5.Aggrieved, the applicant lodged a notice of appeal and now seeks a stay of execution of the said ruling and orders directing a fresh arbitration, pending the hearing and determination of the intended appeal. The application is dated 20th March, 2025 and is primarily predicated on Rule 5(2)(b) of the Court of Appeal Rules. We already issued interim orders of stay pending this ruling. This ruling will determine if those orders will remain in place pending the hearing and determination of the appeal.
6.The application came up for hearing on 20th August, 2025. Mr. James Singh, learned counsel, appeared for the applicant while Ms. Magdalene Ng’etich, learned counsel, appeared for the respondent. Both parties relied on their written submissions and briefly highlighted them.
7.The applicant contends that the intended appeal is eminently arguable because it raises substantial and weighty questions of law that deserve full ventilation before this Court. At the heart of the appeal is the question whether a High Court judge could set aside an arbitral award that had already been adopted as a judgment and decree by a court of concurrent jurisdiction. The applicant argues that this goes against the doctrine of finality, which has been consistently emphasized by the courts. In Christ for all Nations v Apollo Insurance Co. Ltd [2002] EA 366 and Transworld Safaris Ltd v Eagles Aviation Ltd & 3 others (HC Misc. Appl. No. 238 of 2003), the principle was underscored that arbitral awards are to be treated with finality, subject only to challenge within the narrow confines of section 35 of the Arbitration Act.
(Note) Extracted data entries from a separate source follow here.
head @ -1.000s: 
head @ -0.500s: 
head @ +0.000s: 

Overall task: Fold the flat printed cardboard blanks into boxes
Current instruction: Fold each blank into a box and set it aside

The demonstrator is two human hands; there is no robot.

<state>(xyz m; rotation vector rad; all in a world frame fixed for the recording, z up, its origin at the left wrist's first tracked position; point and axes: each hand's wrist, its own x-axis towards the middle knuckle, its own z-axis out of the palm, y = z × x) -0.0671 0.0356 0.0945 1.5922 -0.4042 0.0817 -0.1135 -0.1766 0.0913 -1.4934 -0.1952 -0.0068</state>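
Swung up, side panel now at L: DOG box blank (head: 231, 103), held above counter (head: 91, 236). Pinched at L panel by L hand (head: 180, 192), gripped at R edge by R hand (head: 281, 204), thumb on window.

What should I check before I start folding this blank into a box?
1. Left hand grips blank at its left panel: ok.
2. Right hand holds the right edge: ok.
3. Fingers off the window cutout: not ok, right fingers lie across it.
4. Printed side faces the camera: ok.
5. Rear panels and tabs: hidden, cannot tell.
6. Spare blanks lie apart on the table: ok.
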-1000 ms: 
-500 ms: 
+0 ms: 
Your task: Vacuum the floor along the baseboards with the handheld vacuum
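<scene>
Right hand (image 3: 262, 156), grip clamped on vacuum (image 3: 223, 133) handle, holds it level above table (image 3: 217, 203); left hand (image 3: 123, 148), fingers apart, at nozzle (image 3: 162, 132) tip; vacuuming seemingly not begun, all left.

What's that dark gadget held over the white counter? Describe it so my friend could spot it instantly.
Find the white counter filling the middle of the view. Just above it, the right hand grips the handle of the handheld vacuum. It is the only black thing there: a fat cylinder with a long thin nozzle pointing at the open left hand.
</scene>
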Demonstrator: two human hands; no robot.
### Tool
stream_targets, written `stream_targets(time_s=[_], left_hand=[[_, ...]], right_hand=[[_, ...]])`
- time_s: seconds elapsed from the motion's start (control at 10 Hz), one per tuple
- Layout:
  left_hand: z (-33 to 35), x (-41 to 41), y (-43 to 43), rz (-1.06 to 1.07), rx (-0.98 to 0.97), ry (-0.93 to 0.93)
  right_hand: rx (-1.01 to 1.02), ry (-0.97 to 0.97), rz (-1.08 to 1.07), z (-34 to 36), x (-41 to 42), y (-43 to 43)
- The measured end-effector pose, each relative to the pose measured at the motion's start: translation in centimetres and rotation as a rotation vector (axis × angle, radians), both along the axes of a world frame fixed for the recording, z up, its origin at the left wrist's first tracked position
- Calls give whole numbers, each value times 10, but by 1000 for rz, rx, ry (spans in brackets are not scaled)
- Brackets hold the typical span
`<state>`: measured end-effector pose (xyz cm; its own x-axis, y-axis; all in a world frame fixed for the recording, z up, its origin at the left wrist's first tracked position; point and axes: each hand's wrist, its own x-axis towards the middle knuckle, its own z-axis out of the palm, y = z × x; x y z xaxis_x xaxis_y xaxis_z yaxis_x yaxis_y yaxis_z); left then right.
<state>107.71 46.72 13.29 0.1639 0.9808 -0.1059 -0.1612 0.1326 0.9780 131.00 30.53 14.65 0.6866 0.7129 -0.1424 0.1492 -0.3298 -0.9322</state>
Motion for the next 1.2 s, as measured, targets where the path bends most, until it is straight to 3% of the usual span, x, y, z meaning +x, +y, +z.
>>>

8.The applicant also questions whether the learned Judge was right to rely on the discovery of new evidence under Order 45 of the Civil Procedure Rules to set aside an arbitral award — a ground not envisaged under section 35 of the Arbitration Act. Further, the applicant challenges the competence of a “review of a review,” pointing to Order 45 Rule 6 of the Civil Procedure Rules and the doctrine of functus officio, and citing Stanley Kang’ethe Kinyanjui v Tony Ketter & 5 others [2013] eKLR for the principle that even a single bona fide ground is sufficient to demonstrate arguability, though the appeal need not ultimately succeed.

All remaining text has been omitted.